(The problem):
Retype the listing that follows, leaving nothing out.

--- Exercise data Enclosed Below ---

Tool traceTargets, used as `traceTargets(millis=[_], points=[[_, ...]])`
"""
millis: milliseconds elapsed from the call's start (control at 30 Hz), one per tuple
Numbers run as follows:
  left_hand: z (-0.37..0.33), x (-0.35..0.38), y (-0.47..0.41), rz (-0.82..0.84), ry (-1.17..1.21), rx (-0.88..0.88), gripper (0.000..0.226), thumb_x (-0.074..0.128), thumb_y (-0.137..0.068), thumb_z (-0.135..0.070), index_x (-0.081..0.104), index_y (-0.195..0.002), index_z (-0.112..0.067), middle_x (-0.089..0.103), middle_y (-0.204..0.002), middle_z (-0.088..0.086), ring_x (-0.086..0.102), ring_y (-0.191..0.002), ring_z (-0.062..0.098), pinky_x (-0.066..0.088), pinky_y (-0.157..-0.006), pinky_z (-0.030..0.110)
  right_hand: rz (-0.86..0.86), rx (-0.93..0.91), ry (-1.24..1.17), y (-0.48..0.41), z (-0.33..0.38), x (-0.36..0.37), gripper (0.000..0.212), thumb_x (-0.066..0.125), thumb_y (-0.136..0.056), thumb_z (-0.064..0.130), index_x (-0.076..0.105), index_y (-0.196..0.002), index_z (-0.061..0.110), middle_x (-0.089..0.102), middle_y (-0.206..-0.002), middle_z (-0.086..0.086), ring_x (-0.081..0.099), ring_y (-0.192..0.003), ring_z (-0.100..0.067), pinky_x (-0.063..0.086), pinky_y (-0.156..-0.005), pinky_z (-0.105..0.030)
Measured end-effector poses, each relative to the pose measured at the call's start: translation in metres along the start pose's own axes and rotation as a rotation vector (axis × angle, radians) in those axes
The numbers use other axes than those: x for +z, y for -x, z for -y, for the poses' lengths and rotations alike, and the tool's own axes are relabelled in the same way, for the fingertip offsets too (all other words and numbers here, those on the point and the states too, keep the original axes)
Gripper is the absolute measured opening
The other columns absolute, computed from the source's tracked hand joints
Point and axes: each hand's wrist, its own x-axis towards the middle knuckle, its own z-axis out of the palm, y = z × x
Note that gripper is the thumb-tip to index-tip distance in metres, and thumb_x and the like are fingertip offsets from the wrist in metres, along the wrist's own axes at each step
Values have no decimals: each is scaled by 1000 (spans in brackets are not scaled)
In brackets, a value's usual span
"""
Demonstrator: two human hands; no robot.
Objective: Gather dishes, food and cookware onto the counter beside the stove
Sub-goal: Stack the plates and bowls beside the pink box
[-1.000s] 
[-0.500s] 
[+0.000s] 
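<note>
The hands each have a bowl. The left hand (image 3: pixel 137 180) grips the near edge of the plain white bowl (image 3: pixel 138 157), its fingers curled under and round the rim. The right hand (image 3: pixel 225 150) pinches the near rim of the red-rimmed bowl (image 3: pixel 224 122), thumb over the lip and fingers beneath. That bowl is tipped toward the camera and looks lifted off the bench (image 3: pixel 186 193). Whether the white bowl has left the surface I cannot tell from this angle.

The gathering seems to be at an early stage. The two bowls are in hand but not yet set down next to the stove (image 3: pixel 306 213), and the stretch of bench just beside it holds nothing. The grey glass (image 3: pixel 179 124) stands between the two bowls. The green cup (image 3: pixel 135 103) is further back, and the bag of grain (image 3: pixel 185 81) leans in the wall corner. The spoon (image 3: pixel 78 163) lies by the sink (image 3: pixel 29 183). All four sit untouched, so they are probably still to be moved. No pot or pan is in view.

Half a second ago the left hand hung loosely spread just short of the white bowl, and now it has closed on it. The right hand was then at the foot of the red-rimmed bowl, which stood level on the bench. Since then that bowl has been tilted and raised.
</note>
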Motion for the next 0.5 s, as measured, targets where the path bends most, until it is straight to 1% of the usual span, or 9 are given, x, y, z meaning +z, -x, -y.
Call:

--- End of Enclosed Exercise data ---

(Exercise answer):
Tool traceTargets, used as `traceTargets(millis=[_], points=[[_, ...]])`
"""
millis: milliseconds elapsed from the call's start (control at 30 Hz), one per tuple
Numbers run as follows:
  left_hand: z (-0.37..0.33), x (-0.35..0.38), y (-0.47..0.41), rz (-0.82..0.84), ry (-1.17..1.21), rx (-0.88..0.88), gripper (0.000..0.226), thumb_x (-0.074..0.128), thumb_y (-0.137..0.068), thumb_z (-0.135..0.070), index_x (-0.081..0.104), index_y (-0.195..0.002), index_z (-0.112..0.067), middle_x (-0.089..0.103), middle_y (-0.204..0.002), middle_z (-0.088..0.086), ring_x (-0.086..0.102), ring_y (-0.191..0.002), ring_z (-0.062..0.098), pinky_x (-0.066..0.088), pinky_y (-0.157..-0.006), pinky_z (-0.030..0.110)
  right_hand: rz (-0.86..0.86), rx (-0.93..0.91), ry (-1.24..1.17), y (-0.48..0.41), z (-0.33..0.38), x (-0.36..0.37), gripper (0.000..0.212), thumb_x (-0.066..0.125), thumb_y (-0.136..0.056), thumb_z (-0.064..0.130), index_x (-0.076..0.105), index_y (-0.196..0.002), index_z (-0.061..0.110), middle_x (-0.089..0.102), middle_y (-0.206..-0.002), middle_z (-0.086..0.086), ring_x (-0.081..0.099), ring_y (-0.192..0.003), ring_z (-0.100..0.067), pinky_x (-0.063..0.086), pinky_y (-0.156..-0.005), pinky_z (-0.105..0.030)
Measured end-effector poses, each relative to the pose measured at the call's start: translation in metres along the start pose's own axes and rotation as a rotation vector (axis × angle, radians) in those axes
The numbers use other axes than those: x for +z, y for -x, z for -y, for the poses' lengths and rotations alike, and the tool's own axes are relabelled in the same way, for the fingertip offsets too (all other words and numbers here, those on the point and the states too, keep the original axes)
Gripper is the absolute measured opening
The other columns absolute, computed from the source's tracked hand joints
Point and axes: each hand's wrist, its own x-axis towards the middle knuckle, its own z-axis out of the palm, y = z × x
Note that gripper is the thumb-tip to index-tip distance in metres, and thumb_x and the like are fingertip offsets from the wrist in metres, along the wrist's own axes at each step
Values have no decimals: each is scaled by 1000 (spans in brackets are not scaled)
In brackets, a value's usual span
"""
Demonstrator: two human hands; no robot.
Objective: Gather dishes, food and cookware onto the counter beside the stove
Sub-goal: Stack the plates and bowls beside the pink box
[-1.000s] 
[-0.500s] 
[+0.000s] 
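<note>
The hands each have a bowl. The left hand (image 3: pixel 137 180) grips the near edge of the plain white bowl (image 3: pixel 138 157), its fingers curled under and round the rim. The right hand (image 3: pixel 225 150) pinches the near rim of the red-rimmed bowl (image 3: pixel 224 122), thumb over the lip and fingers beneath. That bowl is tipped toward the camera and looks lifted off the bench (image 3: pixel 186 193). Whether the white bowl has left the surface I cannot tell from this angle.

The gathering seems to be at an early stage. The two bowls are in hand but not yet set down next to the stove (image 3: pixel 306 213), and the stretch of bench just beside it holds nothing. The grey glass (image 3: pixel 179 124) stands between the two bowls. The green cup (image 3: pixel 135 103) is further back, and the bag of grain (image 3: pixel 185 81) leans in the wall corner. The spoon (image 3: pixel 78 163) lies by the sink (image 3: pixel 29 183). All four sit untouched, so they are probably still to be moved. No pot or pan is in view.

Half a second ago the left hand hung loosely spread just short of the white bowl, and now it has closed on it. The right hand was then at the foot of the red-rimmed bowl, which stood level on the bench. Since then that bowl has been tilted and raised.
</note>
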Motion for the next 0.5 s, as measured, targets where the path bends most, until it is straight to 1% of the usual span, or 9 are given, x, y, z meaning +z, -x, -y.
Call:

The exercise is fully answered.